Damien Hirst is internationally renowned for his sculptural works but also creates well-known paintings! He shows immense influence of Francis Bacon. His first painting show received one of the worst critical responses ever. It was called "shockingly bad" and "first year art student".

He does spot paintings, which are just colored spots on walls, boards, and canvas. Also spin paintings, which are just SPIN ART that you can buy at Michaels. These can both be categorized as non-representational.

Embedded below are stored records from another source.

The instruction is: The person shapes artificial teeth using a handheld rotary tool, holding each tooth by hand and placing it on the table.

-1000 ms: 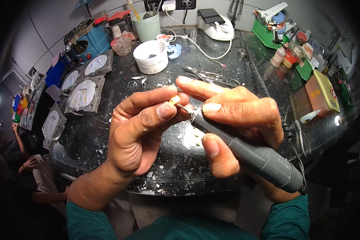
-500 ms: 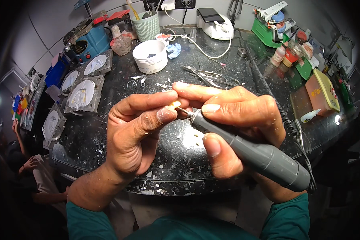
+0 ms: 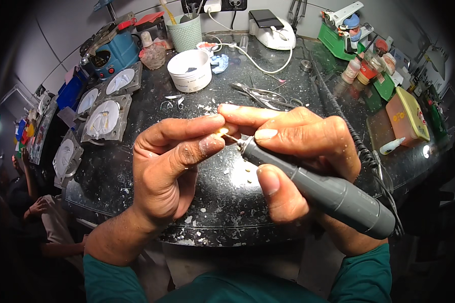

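My left hand pinches a small yellowish tooth-like piece between thumb and fingertips, which hide most of it. Wrapped round a grey rotary handpiece, my right hand holds it slantwise, its tail toward the lower right. The thin metal bur at its tip reaches to the yellowish piece and seems to touch it. My right fingertips meet those of the left hand above it. Under the bright spot of light, tiny yellowish bits lie on the black worktop.
White debris dots the worktop. Behind my hands lie metal pliers and a white tub. Round white plates in frames and a blue machine stand left. The handpiece's coiled cord runs along the right, beside a lidded box.
The handpiece's tail has shifted slightly right and down, and the bur shows a little more. My left hand keeps its pinch almost unmoved.
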A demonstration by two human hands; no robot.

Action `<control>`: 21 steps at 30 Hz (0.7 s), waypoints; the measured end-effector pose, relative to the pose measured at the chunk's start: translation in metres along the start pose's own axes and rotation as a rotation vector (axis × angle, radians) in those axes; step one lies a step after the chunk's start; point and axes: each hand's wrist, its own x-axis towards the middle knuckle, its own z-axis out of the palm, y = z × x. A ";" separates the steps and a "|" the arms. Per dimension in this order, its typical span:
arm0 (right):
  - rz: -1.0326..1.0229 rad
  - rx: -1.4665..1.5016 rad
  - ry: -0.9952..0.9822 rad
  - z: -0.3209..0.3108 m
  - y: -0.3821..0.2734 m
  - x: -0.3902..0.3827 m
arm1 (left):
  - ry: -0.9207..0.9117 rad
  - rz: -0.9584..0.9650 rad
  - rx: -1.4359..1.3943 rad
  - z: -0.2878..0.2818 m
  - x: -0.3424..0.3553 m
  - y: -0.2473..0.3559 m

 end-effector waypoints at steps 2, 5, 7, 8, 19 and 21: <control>0.034 0.025 0.013 0.001 -0.001 -0.001 | -0.008 0.011 0.007 0.000 0.000 0.000; 0.077 0.047 0.014 0.001 -0.002 -0.001 | -0.018 0.015 0.029 -0.002 0.001 0.000; 0.089 0.047 0.012 0.000 -0.003 0.000 | -0.018 0.012 0.024 -0.001 0.001 0.000; 0.091 0.036 0.006 0.000 -0.003 0.000 | -0.018 0.008 0.019 -0.001 0.001 0.000; 0.061 0.039 0.011 0.001 -0.001 -0.001 | -0.015 0.031 0.052 -0.003 -0.001 0.001; 0.050 0.012 -0.004 0.001 -0.001 -0.001 | -0.014 0.019 0.037 -0.003 -0.002 0.000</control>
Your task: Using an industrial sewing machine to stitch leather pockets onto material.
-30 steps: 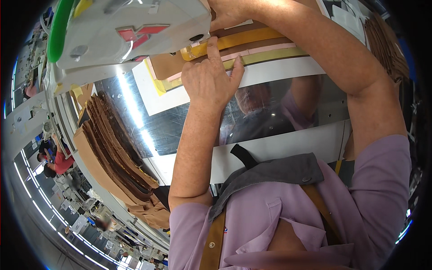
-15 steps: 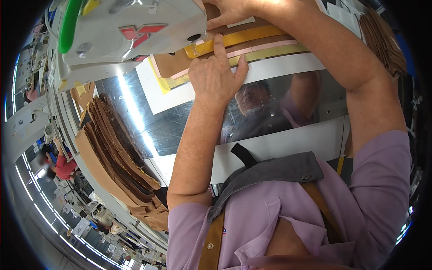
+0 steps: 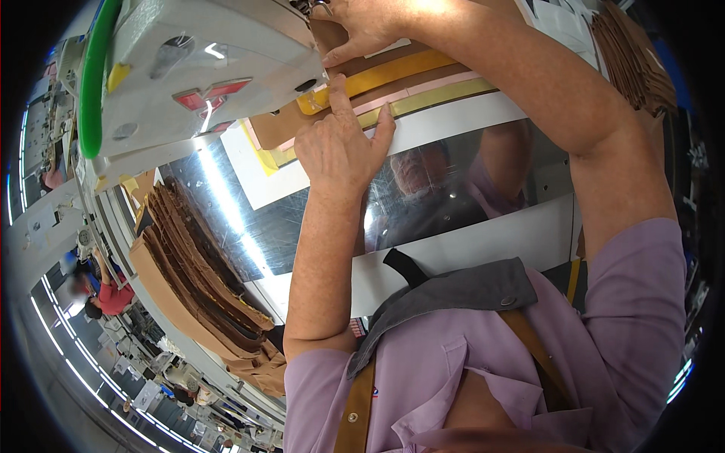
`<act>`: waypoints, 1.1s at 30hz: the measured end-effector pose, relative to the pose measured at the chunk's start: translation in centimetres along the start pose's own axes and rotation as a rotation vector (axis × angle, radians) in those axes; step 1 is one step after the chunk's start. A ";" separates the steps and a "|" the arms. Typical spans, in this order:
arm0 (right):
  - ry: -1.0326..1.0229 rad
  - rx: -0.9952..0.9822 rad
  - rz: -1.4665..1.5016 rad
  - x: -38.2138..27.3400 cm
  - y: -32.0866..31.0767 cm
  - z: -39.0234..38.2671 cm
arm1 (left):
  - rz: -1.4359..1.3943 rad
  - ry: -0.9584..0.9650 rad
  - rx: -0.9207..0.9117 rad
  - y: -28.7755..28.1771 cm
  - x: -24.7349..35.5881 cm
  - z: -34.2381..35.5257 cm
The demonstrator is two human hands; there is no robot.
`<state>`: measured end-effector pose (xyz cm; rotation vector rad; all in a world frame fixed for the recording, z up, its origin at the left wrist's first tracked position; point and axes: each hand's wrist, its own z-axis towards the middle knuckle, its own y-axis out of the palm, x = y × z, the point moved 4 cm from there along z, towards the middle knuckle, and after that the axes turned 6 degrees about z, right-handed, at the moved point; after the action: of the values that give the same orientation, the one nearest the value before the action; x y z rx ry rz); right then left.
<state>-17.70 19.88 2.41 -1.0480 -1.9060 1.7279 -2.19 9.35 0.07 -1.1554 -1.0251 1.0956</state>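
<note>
One big white sewing machine (image 3: 204,68) fills the upper left, above the shiny table (image 3: 453,196), and a stack of brown pieces (image 3: 204,272) lies at my left on the table's edge. A brown piece (image 3: 283,124) with yellow and pink strips (image 3: 393,79) lies flat under the machine's head. My left hand (image 3: 340,143) presses it with fingers spread, gripping nothing, while my right hand (image 3: 362,26) pinches its far edge beside the needle.
</note>
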 end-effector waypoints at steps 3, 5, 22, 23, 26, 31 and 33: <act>-0.006 0.121 0.050 1.0 0.2 -0.4 | -0.007 0.013 0.030 -0.1 0.4 0.3; -0.011 0.059 0.134 0.8 -0.2 -0.4 | 0.009 0.012 0.021 0.2 0.2 0.1; -0.019 0.081 0.197 0.7 0.2 -0.7 | 0.026 0.068 0.075 0.0 0.1 0.0; -0.028 0.087 0.170 0.5 0.2 -0.8 | 0.025 0.072 0.094 0.0 0.1 0.0; -0.028 0.090 0.134 0.5 0.3 -0.8 | 0.049 0.068 0.092 0.2 0.0 -0.1; -0.039 0.142 0.122 0.6 0.5 -1.0 | 0.045 0.079 0.082 0.4 -0.1 0.1; -0.047 0.163 0.143 0.5 0.5 -1.0 | 0.049 0.075 0.079 0.3 -0.2 0.1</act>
<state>-17.21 20.87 2.02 -1.1138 -1.7196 1.9659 -2.37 9.20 -0.26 -1.1546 -0.8925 1.1133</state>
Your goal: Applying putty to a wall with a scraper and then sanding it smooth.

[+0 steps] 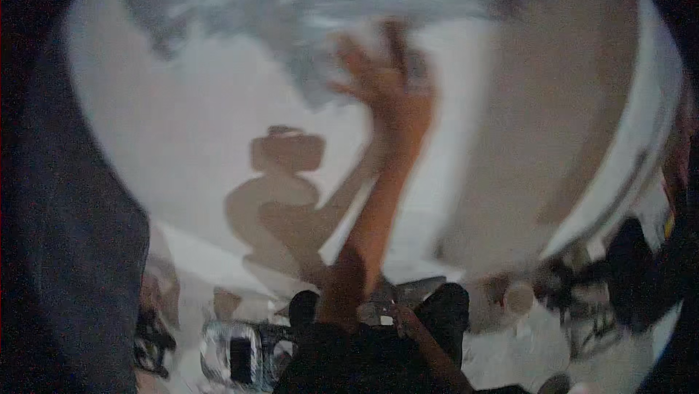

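- White table (189, 103), broad, reaching from near to far.
- Grey heap (313, 1) on its far side, perhaps soft; a broad, gentle hold should suit it better than a pinch.
- Left hand (386, 77) at the heap's near edge, fingers spread apart.
- Right hand (405, 318), near; I cannot tell its grip.

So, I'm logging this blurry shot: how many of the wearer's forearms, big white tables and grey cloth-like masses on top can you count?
Wearer's forearms, one raised and one low: 2
White table: 1
Grey cloth-like mass, separate pieces too blurred to count: 1
Total: 4
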`<state>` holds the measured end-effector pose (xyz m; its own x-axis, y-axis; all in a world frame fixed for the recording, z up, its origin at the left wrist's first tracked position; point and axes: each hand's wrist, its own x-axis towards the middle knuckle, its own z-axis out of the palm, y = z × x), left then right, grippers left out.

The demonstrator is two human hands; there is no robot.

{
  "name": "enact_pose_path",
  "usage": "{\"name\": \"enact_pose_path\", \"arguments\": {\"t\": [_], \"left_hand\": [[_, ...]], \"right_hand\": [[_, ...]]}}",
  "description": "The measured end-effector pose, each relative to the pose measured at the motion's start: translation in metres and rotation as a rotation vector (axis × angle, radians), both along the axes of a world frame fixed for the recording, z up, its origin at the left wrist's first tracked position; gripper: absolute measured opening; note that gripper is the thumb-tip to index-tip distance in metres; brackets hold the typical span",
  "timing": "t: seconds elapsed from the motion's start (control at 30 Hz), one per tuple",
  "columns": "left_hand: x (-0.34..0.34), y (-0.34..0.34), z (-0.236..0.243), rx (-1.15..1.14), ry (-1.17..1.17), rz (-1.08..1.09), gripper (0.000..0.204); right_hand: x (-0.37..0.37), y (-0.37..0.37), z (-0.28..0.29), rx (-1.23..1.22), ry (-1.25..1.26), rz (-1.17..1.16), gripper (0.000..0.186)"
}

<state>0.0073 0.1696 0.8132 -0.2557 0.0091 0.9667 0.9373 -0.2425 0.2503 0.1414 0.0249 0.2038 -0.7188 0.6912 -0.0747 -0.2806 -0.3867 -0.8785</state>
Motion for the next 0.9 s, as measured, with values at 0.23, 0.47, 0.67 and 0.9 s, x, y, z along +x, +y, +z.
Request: {"name": "enact_pose_path", "arguments": {"t": [0.23,0.47,0.67,0.9], "left_hand": [[0.012,-0.006,-0.045,-0.325,0.644,-0.195,0.096],[-0.086,-0.033,-0.019,-0.114,0.354,0.198,0.069],[0.008,-0.002,0.005,-0.119,0.411,-0.002,0.075],[-0.039,-0.017,-0.042,-0.352,0.604,-0.014,0.110]], "right_hand": [[-0.003,-0.008,0.041,-0.106,-0.262,-0.119,0.062],[-0.068,-0.038,0.050,-0.021,-0.021,-0.109,0.049],[-0.010,0.003,-0.079,-0.127,-0.020,-0.172,0.055],[-0.020,-0.009,-0.024,-0.105,0.192,-0.003,0.063]]}}
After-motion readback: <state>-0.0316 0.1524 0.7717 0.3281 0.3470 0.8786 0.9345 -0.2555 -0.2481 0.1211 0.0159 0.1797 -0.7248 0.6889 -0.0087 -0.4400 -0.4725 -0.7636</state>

In his other works, he uses dark colors and deep shadows, referencing the popular themes of death and theatricality.

Friday, November 8, 2013

Jane Callister

Jane Callister


Yellow Falls, 2005, acrylic on paper


Jane Callister challenges notions of representation through her unique paint application process. Rather than painting onto the canvas, she pours and drips paint and other materials. In addition to questions of abstraction vs representation, she also challenges figure vs ground, color vs line, content vs form, and personal vs political.

Visually they include hard-edged drips, lacy stalagtites, and melted ice cream colors.

Her earlier works include representations of human bodies, but in her more recent works they are only implied. Now, she includes off-the-wall additions to her canvases.

Fred Tomaselli

Fred Tomaselli

Untitled (Expulsion), 2000, leaves, pills, mushrooms, photo collage, acrylic, and resin on wood panel

Gravity's Rainbow, 1999, leaves, pills, photo collage, flowers, acrylic, and resin on wood panel


Fred Tomaselli works with a variety of unorthodox materials in an attempt to transcend the banality of our everyday world. His life in Southern California has had a profound effect on his work, as he looks for a spiritual transport to the idea of "somewhere else". He includes themes inspired by Disneyland, music and drug culture, and wilderness.

His works are very aesthetically interesting. At first glance they appear to be patterns of paint on a wood panel, but they're actually composed of pot leaves, pills, wings, stems, petals, and photographs. He then uses acrylic paint and seals it with resin. The unusual materials reinforce the concepts of his paintings.




Wednesday, November 6, 2013

Yayoi Kusama

Yayoi Kusama



Yayoi Kusama always wears polka dots and paints polka dots and other obsessive patterns. She works in neon, almost radioactive colors.

Her work has been classified as Abstract Expressionism, Minimalism, and Pop Art.

It's important to mention that she's been living voluntarily in a psychiatric clinic since 1977.

Also she did a collaboration with Marc Jacobs for Louis Vuitton.